# WHAT TO PRODUCE
In the entries that follow, the first line to write out is the one containing "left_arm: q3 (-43", and the last is the one containing "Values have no". Reproduce that stretch exactly, with nothing before or after it.

# RECORDS
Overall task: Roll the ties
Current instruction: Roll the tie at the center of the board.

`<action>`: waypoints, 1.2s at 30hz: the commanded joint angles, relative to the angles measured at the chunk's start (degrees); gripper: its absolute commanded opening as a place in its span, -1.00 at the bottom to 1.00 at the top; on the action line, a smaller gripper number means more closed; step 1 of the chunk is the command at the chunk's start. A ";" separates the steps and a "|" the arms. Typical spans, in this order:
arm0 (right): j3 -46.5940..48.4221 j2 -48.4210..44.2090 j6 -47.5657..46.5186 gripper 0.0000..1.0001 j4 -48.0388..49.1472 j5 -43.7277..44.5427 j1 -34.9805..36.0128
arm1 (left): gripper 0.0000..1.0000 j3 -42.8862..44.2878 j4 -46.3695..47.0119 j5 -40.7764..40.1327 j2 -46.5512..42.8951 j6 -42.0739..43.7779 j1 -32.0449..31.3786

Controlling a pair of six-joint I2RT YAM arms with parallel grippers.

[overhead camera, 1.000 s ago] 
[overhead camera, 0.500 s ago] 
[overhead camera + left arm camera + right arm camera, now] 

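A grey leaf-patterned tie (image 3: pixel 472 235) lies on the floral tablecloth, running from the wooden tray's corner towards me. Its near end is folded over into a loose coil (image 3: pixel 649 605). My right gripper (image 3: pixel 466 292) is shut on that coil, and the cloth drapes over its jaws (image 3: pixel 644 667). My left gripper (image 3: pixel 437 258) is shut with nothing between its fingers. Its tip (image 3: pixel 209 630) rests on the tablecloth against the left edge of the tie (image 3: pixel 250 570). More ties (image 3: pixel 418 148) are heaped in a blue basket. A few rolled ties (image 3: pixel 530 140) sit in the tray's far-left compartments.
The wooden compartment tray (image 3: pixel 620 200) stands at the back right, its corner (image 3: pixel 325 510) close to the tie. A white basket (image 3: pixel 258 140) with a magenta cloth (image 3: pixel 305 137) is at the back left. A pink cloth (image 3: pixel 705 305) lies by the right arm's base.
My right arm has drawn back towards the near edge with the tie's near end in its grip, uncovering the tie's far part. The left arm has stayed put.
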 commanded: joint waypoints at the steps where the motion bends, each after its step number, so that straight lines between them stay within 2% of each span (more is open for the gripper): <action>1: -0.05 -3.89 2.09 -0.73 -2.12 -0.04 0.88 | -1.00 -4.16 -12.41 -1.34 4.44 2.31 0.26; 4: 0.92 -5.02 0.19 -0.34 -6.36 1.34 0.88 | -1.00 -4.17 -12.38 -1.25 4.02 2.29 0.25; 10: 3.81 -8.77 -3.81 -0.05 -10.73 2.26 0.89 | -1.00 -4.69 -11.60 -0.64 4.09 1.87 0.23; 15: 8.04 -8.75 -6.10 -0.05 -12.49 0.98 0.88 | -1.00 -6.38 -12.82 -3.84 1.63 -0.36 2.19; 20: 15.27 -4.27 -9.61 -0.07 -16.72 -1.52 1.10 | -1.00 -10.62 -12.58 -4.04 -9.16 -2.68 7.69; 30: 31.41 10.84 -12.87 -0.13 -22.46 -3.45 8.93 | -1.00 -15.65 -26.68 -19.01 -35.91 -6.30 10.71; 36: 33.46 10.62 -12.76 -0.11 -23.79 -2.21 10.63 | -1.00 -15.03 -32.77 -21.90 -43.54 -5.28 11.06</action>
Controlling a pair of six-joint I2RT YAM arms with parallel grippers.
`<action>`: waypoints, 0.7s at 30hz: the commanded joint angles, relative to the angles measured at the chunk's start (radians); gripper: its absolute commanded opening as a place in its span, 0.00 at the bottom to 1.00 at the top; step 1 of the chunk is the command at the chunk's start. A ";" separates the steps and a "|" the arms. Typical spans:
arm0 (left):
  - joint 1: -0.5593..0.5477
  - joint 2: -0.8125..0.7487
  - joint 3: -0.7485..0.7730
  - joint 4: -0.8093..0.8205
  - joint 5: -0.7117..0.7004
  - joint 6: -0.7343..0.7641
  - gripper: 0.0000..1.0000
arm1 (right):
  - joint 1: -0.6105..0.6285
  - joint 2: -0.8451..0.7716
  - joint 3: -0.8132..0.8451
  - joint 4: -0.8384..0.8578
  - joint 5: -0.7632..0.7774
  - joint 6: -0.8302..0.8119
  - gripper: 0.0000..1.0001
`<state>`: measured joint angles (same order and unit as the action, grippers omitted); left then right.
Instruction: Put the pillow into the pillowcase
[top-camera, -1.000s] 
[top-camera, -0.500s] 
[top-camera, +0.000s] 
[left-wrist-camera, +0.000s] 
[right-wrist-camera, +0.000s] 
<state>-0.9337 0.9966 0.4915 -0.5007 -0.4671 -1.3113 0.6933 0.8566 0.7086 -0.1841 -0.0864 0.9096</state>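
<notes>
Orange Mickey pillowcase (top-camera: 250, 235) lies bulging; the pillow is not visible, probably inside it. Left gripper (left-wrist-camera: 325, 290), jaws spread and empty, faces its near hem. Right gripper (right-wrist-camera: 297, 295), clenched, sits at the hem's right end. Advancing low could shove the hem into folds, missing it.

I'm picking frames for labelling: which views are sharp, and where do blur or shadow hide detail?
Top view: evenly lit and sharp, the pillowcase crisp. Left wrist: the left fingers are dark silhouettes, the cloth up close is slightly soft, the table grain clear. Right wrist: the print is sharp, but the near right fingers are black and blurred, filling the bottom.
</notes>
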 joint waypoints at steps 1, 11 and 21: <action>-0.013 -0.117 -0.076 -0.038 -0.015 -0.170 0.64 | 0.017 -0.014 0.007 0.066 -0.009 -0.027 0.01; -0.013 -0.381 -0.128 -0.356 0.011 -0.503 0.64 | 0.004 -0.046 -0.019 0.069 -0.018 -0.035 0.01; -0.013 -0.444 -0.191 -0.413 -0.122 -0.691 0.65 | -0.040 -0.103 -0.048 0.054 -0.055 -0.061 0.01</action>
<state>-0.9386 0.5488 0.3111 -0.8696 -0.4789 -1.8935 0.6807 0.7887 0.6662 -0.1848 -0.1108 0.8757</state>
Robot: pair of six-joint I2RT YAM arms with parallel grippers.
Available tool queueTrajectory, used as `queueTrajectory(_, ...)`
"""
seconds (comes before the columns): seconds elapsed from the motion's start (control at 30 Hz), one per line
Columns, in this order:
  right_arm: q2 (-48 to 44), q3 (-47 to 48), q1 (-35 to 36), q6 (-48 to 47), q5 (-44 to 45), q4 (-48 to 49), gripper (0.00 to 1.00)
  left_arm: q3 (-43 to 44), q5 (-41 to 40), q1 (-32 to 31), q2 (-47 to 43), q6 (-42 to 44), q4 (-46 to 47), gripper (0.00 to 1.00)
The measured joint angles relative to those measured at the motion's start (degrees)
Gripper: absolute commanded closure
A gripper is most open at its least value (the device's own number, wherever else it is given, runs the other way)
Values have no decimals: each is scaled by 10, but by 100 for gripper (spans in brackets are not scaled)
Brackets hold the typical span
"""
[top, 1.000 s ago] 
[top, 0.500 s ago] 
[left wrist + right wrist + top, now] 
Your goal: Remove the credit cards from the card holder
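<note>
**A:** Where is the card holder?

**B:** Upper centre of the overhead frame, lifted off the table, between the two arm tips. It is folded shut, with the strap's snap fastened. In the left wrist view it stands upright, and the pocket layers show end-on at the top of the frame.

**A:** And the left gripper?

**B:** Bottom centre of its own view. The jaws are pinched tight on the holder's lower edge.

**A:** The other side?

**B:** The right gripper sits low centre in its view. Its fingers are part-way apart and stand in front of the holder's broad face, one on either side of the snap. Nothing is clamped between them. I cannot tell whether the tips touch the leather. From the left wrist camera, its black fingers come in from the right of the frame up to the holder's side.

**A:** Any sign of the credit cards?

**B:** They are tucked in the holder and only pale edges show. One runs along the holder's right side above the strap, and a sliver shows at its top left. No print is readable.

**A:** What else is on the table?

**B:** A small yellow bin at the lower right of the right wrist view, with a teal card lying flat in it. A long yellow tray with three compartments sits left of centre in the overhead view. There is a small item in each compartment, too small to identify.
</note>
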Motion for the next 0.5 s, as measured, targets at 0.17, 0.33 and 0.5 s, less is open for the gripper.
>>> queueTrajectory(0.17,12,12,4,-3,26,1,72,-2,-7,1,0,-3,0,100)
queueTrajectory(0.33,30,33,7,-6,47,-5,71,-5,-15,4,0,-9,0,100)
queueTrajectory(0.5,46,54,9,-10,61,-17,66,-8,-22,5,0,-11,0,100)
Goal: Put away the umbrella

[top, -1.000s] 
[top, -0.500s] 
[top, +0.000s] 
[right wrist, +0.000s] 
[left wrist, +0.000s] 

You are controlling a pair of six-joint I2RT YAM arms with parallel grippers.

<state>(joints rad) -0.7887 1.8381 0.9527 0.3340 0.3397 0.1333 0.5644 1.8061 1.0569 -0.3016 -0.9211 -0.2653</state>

# OUTPUT BELOW
  left_arm: q3 (-43 to 44), q5 (-41 to 40), q1 (-32 to 31), q2 (-47 to 43), q6 (-42 to 44), q4 (-46 to 47), gripper (0.00 to 1.00)
The measured joint angles relative to those measured at the motion's start (degrees)
Gripper: absolute commanded closure
A gripper is most open at its least value (the device's own number, wherever else it is given, runs the other way)
Values have no decimals: each is scaled by 10, but by 100 for gripper (spans in brackets are not scaled)

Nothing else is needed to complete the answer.